The plant-based food trend is taking North America by storm, driving up demand for plant-based foods stocks. In fact, the vegan food market has massive global growth potential, with Allied Market Research saying it could grow at an impressive rate of 6.4% every year for the next 7 years.
With some product categories like plant-based meat and oat milk set to grow even faster, there’s never been a better time to get in on the action and invest in plant-based stocks. We have healthy eating trends and greater environmental awareness to thank for the momentum behind the vegan movement, combined with advances in technology leading to economies of scale that make production more efficient than ever before.
Beyond Meat (BYND)
To be fair, many would argue that Beyond Meat (NASDAQ:BYND) stock is a screaming sell at this time. The once-famed plant-based meat producer is generating a negative 5.6% revenue growth on a year-over-year basis which pales in contrast to its 5-year average of 96% growth. The firm has struggled to grow its top and bottom lines in the current economic environment. However, their commitments to innovation, footprint expansion, and recent efforts to streamline operations have me interested in BYND stock’s future.
Beyond Meat is the undisputed king in the plant-based meat industry. Before the pandemic, its sales were up by spectacular triple-digit margins, although growth has slowed dramatically.

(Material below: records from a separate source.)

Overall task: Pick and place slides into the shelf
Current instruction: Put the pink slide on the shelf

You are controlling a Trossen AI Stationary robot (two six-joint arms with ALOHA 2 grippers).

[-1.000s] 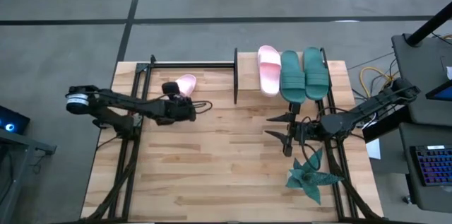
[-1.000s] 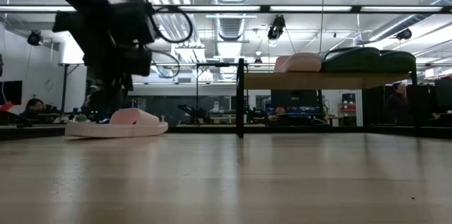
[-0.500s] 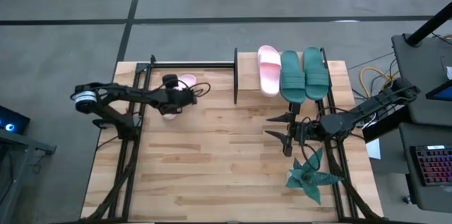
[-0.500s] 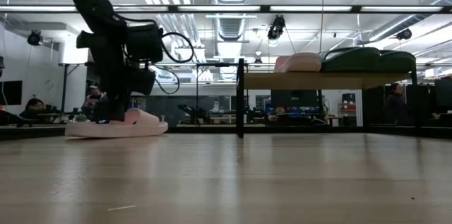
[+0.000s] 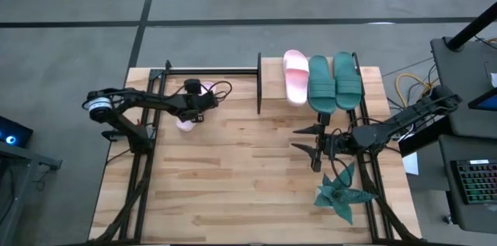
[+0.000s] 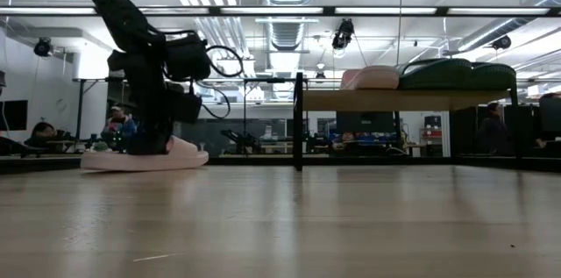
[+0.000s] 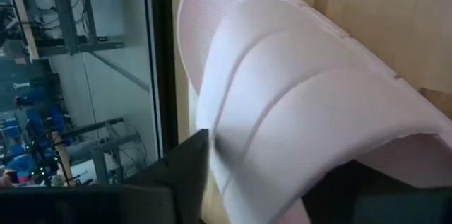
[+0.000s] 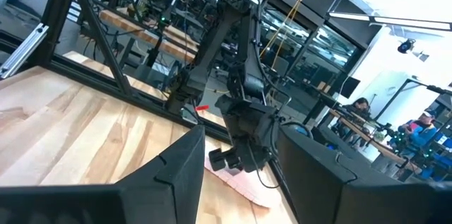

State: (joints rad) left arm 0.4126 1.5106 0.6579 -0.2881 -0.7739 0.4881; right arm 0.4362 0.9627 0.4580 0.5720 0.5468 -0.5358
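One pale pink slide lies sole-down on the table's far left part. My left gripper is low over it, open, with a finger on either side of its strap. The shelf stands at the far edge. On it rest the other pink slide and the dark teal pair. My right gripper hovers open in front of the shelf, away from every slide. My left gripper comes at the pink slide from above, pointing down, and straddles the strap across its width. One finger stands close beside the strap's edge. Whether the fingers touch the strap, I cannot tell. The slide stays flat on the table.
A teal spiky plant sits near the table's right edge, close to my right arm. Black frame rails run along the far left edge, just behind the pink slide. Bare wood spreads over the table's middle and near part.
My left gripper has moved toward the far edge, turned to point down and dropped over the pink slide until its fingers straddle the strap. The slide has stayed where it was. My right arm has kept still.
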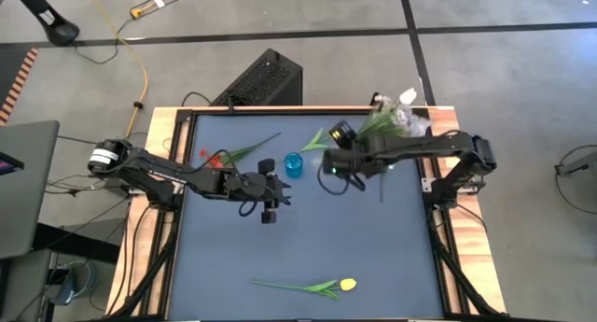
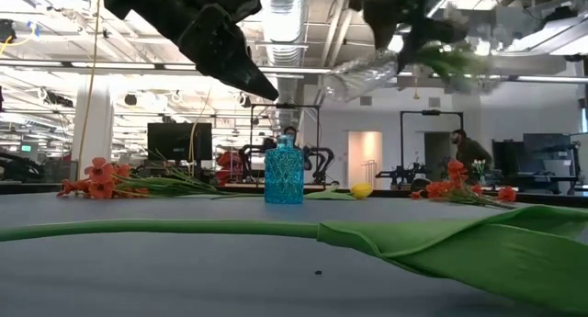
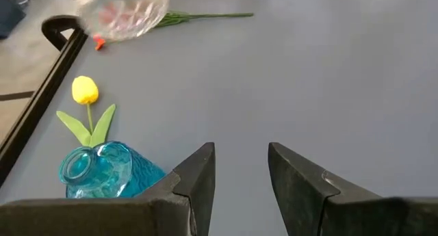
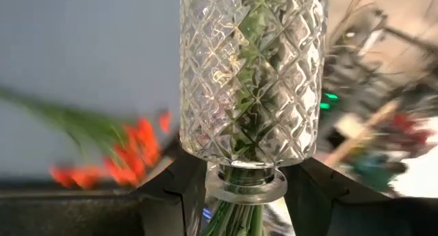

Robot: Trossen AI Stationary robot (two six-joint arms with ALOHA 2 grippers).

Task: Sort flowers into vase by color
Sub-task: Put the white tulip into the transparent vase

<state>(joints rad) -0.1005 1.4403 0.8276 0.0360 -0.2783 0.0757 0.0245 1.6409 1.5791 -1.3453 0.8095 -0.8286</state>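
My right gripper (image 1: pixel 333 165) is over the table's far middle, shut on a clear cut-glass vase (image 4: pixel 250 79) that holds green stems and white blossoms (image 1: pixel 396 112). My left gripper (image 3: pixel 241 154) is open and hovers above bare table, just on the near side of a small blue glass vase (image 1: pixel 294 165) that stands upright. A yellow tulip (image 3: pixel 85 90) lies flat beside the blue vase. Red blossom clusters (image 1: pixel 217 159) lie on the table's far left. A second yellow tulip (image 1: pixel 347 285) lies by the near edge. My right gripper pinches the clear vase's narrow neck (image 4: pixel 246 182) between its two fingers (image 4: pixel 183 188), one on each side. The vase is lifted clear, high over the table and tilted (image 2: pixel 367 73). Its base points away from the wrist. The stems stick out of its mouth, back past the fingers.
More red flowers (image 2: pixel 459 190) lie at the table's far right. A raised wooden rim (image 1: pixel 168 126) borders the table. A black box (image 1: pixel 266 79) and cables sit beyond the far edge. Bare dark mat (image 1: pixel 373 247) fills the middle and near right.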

Moreover, its products are available at roughly 130,000 retail locations in over 90 countries.
Despite a torrid outing at the stock market last year, and a tumultuous cash burn, BYND stock is looking to expand its footprint. It’s expanding its partnership with 100 Metro China and offering its Beyond Steak to leading retail membership clubs, including Costco and Sam’s Club. Moreover, with its stock down to multi-year lows, BYND stock presents itself as a worthwhile speculative bet.
Oatly (NASDAQ:OTLY) has revolutionized the dairy market as the largest oat milk producer in the world. You’ll find Oatly products virtually everywhere, from Starbucks to local mom-and-pop cafes. Consequently, its top line has expanded at a healthy pace over the past few years, with year-over-year sales growth at over 22%. However, its stock has shed over 70% of its value in the past year, languishing in the penny stock territory. Additionally, it could be an interesting long-term opportunity in the space, given the stellar potential of the oat milk market, which is estimated to grow over 6% through 2033.
The lack of production capacity has primarily hampered Oatly’s operating performance. For the most part, the demand for its products has outstripped supply globally, which it plans to remedy by opening up new facilities and operating a hybrid production model. The strategy is already paying dividends in Sweden, where it’s shown that in-house production leads to superior unit economics.
Ingredion (NYSE:INGR) is among the largest plant-based stocks in terms of its $6.48 billion market cap. At the moment, it caters to 19,000 customers across 120 countries, standing out for its commitment to sustainability and efficiency. Moreover, it boasts an impressive track record of growing sales over the past five years.
Recent trends have opened up exciting new opportunities for the firm’s Specialty Ingredients, with more consumers looking for plant-based products with more protein, dietary fiber, and better texture. The firm is effectively catering to this demand by leveraging pulse-based proteins to create superior products. The company has recognized the potential; estimating that by 2025 Specialty Ingredients will generate a remarkable 40% of INGR’s $8 billion in sales, nearly double its contribution in 2015.